What you are asked to do:
Please write out exactly the lines of the data below from the line holding "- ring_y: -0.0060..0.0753" through the line holding "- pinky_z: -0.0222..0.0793", and leave out the rest.

Source data:
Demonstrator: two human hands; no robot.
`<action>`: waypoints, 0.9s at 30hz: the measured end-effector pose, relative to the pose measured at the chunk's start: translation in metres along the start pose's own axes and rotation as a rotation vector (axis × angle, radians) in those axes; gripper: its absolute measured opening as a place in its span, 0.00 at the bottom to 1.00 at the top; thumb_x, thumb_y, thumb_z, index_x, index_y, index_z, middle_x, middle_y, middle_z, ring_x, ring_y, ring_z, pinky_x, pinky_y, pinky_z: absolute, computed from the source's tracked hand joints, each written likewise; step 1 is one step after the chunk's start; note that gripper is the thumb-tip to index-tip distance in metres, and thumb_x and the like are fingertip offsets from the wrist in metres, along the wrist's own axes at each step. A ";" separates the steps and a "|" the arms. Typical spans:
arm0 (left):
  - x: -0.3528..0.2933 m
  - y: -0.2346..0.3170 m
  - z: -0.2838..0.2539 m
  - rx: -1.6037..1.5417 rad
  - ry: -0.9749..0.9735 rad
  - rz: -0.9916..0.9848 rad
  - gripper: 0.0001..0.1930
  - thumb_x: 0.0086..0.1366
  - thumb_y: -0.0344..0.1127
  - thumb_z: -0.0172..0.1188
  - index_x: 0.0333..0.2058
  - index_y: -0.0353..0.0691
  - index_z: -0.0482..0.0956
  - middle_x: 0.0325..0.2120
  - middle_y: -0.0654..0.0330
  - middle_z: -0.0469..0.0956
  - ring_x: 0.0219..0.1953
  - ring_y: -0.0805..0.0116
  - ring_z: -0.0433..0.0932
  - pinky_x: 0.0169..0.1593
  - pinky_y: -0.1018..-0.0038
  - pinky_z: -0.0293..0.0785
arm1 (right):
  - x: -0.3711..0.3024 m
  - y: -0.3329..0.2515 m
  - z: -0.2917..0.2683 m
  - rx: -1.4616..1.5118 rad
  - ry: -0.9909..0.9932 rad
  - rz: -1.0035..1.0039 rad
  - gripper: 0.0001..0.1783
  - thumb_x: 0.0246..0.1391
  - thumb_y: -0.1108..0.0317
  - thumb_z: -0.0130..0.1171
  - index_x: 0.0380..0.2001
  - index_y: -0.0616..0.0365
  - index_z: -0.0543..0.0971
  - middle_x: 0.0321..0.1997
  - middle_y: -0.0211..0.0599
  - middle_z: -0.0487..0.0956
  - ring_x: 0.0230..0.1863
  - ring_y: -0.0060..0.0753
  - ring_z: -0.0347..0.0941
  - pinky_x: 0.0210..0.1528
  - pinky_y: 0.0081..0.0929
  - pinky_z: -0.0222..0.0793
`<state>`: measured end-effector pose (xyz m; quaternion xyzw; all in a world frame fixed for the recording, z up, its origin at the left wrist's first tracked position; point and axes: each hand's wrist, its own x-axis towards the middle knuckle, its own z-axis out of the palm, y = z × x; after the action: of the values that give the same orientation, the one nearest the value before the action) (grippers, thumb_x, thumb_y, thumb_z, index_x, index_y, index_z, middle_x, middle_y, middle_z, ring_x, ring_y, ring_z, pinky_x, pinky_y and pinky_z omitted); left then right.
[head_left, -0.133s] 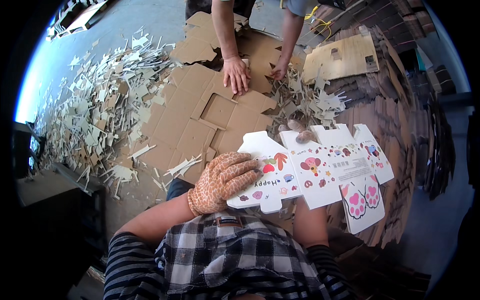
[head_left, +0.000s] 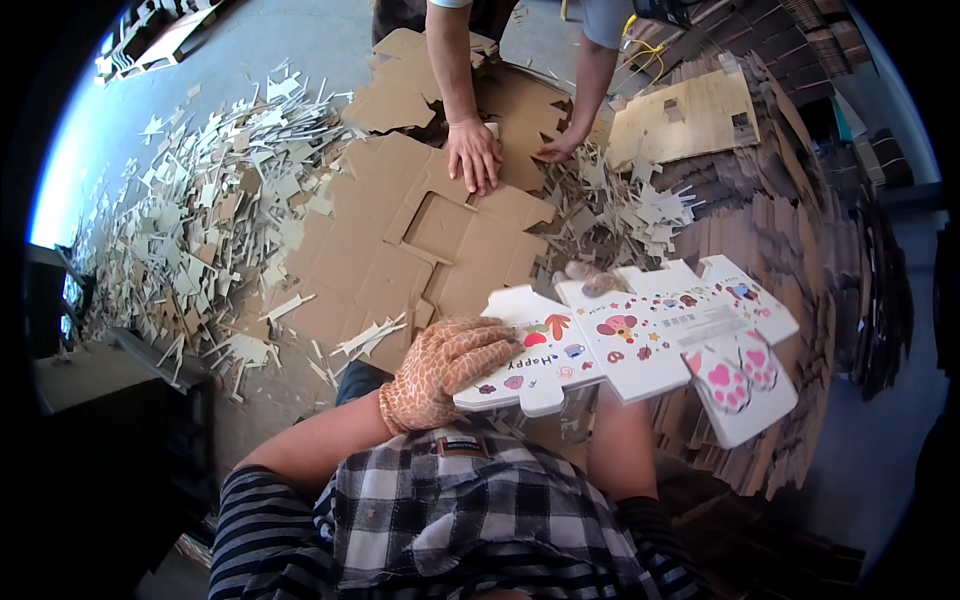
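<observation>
A flat stack of white die-cut box blanks (head_left: 640, 345), printed with cartoon animals and pink paws, is held up in front of my body. My left hand (head_left: 450, 372), in an orange giraffe-patterned glove, grips the stack's left end, fingers lying over the top and the thumb hidden. Beneath the blanks passes my right forearm; only the gloved fingertips of my right hand (head_left: 595, 280) show, hooked over the far edge. Below the stack, a large brown cardboard sheet (head_left: 350, 215) with a rectangular cutout lies flat.
Across from me a co-worker's one hand (head_left: 474, 155) presses on the brown cardboard, the other hand (head_left: 562, 146) at its edge. Heaped paper offcuts (head_left: 215, 225) spread at left, more scraps (head_left: 640, 210) at right. A plywood board (head_left: 685, 115) lies on stacked cardboard (head_left: 770, 240).
The right part of the box blanks has shifted slightly right and tilted, its paw flap swinging outward. My right fingertips moved a little left along the far edge. The co-worker's right-side hand shifted slightly.
</observation>
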<state>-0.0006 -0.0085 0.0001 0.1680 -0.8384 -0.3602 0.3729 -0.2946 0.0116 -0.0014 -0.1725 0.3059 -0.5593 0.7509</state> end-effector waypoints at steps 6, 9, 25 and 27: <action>-0.037 0.000 0.024 -0.690 -0.061 -0.685 0.21 0.64 0.37 0.65 0.54 0.37 0.76 0.45 0.55 0.82 0.45 0.65 0.80 0.50 0.70 0.76 | -0.062 0.054 -0.031 -0.597 0.482 -0.201 0.26 0.46 0.80 0.59 0.53 0.65 0.75 0.49 0.41 0.79 0.46 0.37 0.77 0.52 0.34 0.73; -0.033 -0.004 0.029 -1.013 -0.121 -0.902 0.22 0.66 0.37 0.65 0.57 0.37 0.75 0.48 0.61 0.80 0.47 0.75 0.76 0.49 0.74 0.76 | -0.094 0.061 -0.036 -0.536 0.516 -0.174 0.27 0.49 0.76 0.58 0.56 0.65 0.73 0.50 0.40 0.78 0.49 0.36 0.76 0.53 0.32 0.73; -0.102 -0.039 0.068 -1.064 0.270 -1.210 0.24 0.70 0.50 0.56 0.52 0.34 0.78 0.40 0.50 0.83 0.43 0.66 0.81 0.49 0.66 0.76 | -0.100 0.102 -0.068 -0.440 0.697 -0.098 0.21 0.55 0.67 0.61 0.51 0.64 0.76 0.48 0.40 0.79 0.48 0.36 0.77 0.48 0.34 0.75; -0.117 -0.057 0.057 -0.791 0.337 -1.209 0.21 0.70 0.46 0.57 0.51 0.34 0.78 0.38 0.49 0.82 0.44 0.64 0.81 0.51 0.70 0.74 | -0.099 0.100 -0.078 -0.376 0.679 -0.175 0.14 0.53 0.72 0.63 0.43 0.65 0.80 0.44 0.37 0.81 0.43 0.30 0.78 0.44 0.27 0.75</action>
<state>0.0352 0.0445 -0.1267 0.5062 -0.3386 -0.7472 0.2660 -0.2907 0.1436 -0.0940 -0.1376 0.6181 -0.5807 0.5117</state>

Exercise result:
  - ring_y: -0.0060..0.0753
  - ring_z: -0.0347..0.0941
  - pinky_x: 0.0210..0.1528
  - pinky_y: 0.0081..0.0929
  - pinky_z: -0.0222..0.0793

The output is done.